Nathalie Nadaud-Albertini : Il y a d'abord dans ce comportement une envie de dire dans certains événements : "j'y étais". Par exemple à la Coupe du Monde, on prend des photos pour montrer qu'on était sur les lieux d'un événement collectif fort, par un angle non-professionnel.

Lorsque l'on trouve des photos professionnelles, certes mieux réalisées, ce n'est pas la façon dont on va percevoir le bâtiment ou l'événement au niveau personnel. Notre photo montre un point de vue plus intime. C'est une façon d'ancrer sur un support un rapport singulier à cet événement, de matérialiser son point de vue. La qualité d'une photographie professionnelle peut donner un caractère quasi-neutre à l'image, elle ne représente ni vos affects ni vos émotions. A contrario lorsque vous la prenez vous-même, la photo vous rappelle ce moment que vous vivez parfois avec d'autres personnes. C'est donc une façon de fixer dans sa mémoire cet événement.

L'action-même de prendre en photo un monument souligne auprès des autres que c'est un événement vécu ensemble, ce qui créé du lien.
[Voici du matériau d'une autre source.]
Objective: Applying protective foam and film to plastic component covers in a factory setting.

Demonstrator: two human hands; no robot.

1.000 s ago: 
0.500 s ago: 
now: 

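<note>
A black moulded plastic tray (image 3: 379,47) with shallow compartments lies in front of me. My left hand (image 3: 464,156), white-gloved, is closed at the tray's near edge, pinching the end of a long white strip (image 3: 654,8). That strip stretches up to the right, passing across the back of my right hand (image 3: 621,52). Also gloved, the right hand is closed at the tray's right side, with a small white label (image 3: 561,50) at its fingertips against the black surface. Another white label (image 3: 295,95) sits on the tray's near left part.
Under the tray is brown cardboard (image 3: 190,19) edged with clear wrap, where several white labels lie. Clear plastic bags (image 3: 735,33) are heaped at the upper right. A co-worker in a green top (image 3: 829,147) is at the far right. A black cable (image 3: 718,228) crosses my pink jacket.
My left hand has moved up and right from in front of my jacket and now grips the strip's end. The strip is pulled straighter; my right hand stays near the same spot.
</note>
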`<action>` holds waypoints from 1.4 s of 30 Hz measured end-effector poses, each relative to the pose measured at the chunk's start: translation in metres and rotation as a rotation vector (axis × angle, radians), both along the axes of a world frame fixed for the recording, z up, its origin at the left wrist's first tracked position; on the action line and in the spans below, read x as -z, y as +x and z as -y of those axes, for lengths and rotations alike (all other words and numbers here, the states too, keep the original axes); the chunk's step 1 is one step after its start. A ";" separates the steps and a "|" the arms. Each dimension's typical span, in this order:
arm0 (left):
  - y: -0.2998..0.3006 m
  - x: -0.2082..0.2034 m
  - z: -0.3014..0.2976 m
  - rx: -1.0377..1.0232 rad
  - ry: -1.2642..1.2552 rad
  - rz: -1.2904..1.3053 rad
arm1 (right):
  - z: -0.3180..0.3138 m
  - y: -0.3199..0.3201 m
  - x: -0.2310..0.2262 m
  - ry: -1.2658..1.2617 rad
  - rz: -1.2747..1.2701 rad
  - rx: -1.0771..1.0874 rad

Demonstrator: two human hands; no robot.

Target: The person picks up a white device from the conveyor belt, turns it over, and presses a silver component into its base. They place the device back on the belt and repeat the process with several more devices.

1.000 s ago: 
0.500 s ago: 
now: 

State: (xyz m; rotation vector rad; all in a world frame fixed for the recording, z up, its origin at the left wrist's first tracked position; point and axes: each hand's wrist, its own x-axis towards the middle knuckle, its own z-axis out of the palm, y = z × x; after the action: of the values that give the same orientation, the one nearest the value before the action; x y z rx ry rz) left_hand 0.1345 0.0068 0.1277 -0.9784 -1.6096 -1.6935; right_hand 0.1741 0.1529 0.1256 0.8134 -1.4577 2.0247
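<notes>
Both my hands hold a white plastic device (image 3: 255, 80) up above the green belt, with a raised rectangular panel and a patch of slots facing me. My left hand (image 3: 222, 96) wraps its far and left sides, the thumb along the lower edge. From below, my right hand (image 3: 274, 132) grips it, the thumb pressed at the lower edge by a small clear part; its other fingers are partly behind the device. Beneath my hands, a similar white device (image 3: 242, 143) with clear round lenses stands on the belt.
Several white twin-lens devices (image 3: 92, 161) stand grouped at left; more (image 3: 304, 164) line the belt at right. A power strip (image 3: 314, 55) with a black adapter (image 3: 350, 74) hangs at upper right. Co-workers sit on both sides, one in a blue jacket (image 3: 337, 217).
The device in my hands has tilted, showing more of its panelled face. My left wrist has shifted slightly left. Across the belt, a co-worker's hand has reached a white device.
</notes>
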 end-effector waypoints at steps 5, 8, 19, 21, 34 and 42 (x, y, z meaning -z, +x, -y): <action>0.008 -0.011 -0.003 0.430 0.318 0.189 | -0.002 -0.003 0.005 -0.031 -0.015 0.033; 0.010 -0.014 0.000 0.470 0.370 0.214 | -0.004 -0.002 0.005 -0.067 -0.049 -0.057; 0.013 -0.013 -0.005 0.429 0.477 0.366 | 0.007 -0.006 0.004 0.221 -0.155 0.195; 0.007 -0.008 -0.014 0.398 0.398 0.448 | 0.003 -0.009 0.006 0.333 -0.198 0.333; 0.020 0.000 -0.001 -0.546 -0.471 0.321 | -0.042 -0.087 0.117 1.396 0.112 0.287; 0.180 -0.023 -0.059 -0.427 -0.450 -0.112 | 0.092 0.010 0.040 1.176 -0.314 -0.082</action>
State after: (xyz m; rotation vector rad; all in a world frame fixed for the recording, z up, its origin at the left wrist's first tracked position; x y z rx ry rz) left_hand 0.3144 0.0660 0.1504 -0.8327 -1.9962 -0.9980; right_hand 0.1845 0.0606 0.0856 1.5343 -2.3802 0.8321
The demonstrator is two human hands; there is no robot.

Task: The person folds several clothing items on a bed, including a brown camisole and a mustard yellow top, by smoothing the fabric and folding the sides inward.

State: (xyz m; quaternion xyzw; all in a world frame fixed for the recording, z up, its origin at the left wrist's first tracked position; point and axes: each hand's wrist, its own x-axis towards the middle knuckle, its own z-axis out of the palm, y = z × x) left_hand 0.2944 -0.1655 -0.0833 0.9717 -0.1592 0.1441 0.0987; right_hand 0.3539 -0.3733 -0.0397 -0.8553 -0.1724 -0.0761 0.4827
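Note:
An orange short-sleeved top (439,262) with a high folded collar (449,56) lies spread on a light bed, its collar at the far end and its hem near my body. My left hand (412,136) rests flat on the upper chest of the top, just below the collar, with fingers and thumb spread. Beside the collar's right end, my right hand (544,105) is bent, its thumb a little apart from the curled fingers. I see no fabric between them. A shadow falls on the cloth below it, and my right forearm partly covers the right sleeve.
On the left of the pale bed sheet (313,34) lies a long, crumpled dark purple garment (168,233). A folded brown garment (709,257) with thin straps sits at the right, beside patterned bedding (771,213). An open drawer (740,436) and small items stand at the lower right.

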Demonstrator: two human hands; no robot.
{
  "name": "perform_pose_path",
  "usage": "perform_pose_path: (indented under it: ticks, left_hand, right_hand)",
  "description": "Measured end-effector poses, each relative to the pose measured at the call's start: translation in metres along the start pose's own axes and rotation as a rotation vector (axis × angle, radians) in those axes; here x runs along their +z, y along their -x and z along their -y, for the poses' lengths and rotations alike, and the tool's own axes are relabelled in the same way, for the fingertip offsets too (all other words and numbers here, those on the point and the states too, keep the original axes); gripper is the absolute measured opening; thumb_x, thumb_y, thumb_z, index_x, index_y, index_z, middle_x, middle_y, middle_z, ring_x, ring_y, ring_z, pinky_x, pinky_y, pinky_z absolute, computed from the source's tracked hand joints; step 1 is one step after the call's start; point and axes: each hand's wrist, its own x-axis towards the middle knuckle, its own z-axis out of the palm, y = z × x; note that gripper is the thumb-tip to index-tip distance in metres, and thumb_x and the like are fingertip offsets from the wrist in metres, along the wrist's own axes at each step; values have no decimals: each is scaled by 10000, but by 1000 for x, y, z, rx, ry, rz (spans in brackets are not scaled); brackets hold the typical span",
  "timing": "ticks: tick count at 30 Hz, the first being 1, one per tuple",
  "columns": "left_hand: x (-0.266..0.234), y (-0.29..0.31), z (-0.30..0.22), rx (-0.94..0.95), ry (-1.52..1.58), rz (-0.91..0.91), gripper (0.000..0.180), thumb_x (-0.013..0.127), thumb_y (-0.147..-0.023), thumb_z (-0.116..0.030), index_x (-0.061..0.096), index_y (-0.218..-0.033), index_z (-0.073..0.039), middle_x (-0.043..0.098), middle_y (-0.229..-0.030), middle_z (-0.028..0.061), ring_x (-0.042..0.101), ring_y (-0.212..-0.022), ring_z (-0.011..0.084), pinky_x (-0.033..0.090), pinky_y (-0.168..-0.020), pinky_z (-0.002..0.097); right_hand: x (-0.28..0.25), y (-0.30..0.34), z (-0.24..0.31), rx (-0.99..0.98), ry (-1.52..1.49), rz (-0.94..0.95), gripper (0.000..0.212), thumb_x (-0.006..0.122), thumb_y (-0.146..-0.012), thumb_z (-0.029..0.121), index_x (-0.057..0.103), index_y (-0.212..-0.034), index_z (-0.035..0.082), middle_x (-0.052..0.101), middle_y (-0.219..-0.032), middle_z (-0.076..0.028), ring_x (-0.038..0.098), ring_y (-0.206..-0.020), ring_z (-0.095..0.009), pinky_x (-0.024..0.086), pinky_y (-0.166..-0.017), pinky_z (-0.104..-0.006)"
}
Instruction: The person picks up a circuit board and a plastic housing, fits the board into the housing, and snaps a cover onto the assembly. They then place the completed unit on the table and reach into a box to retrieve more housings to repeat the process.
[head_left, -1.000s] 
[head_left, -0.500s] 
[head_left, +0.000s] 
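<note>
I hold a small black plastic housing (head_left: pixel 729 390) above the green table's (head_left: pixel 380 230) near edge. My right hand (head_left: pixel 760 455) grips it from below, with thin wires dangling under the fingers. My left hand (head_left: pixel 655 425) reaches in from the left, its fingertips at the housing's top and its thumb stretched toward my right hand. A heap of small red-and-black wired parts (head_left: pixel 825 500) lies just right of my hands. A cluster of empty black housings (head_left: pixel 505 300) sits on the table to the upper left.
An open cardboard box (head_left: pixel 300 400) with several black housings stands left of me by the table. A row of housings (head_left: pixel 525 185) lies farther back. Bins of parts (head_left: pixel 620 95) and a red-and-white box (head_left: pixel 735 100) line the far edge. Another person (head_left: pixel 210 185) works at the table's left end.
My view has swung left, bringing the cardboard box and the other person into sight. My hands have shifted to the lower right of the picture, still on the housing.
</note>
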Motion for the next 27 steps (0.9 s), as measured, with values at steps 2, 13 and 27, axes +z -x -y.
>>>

C'est donc à la fois un rapport personnel au moment et au bâtiment mais c'est aussi un rapport aux personnes avec qui l'on est à cet instant.

Est-ce un comportement fondamentalement nouveau de prendre ces photos et de ne pas les regarder plus tard ? Le point le plus important est-il la prise de la photo en elle-même ou la conservation ?

Ça n'est effectivement pas nouveau et les deux points sont tout aussi importants. Pour que cela marche, nous n'avons pas besoin de la regarder. L'acte de prendre la photo symbolise sa fixation et l'acte de la conserver nous permet de savoir que la possibilité de la regarder existe. Ces deux actions suffisent.

Cette pratique est-elle directement reliée à notre époque des réseaux sociaux ?

Cela a toujours existé. Même avant l'apparition des smartphones, nous avions tous une connaissance qui avait la manie de prendre des photos en permanence : de sa maison, de sa vie quotidienne, des gens qu'il rencontre. Ce type de personne a toujours pris par exemple en photo les gens parce que pour lui c'était important, c'était de l'ordre de ce que j'expliquais auparavant.

Mais tout le monde n'avait pas la possibilité ni l'habitude de se promener en permanence avec un appareil photo. Les smartphones ont changé la donne et tout le monde possède en permanence un appareil photo sans besoin de posséder les compétences photographiques nécessaires auparavant.

Le besoin de fixer des événements, d'exprimer du lien, c'est quelque chose que l'on a tous. Mais il fallait autrefois faire la démarche d'acheter un appareil photo et de se promener avec. La technique permet désormais la généralisation d'un phénomène qui existait déjà avant.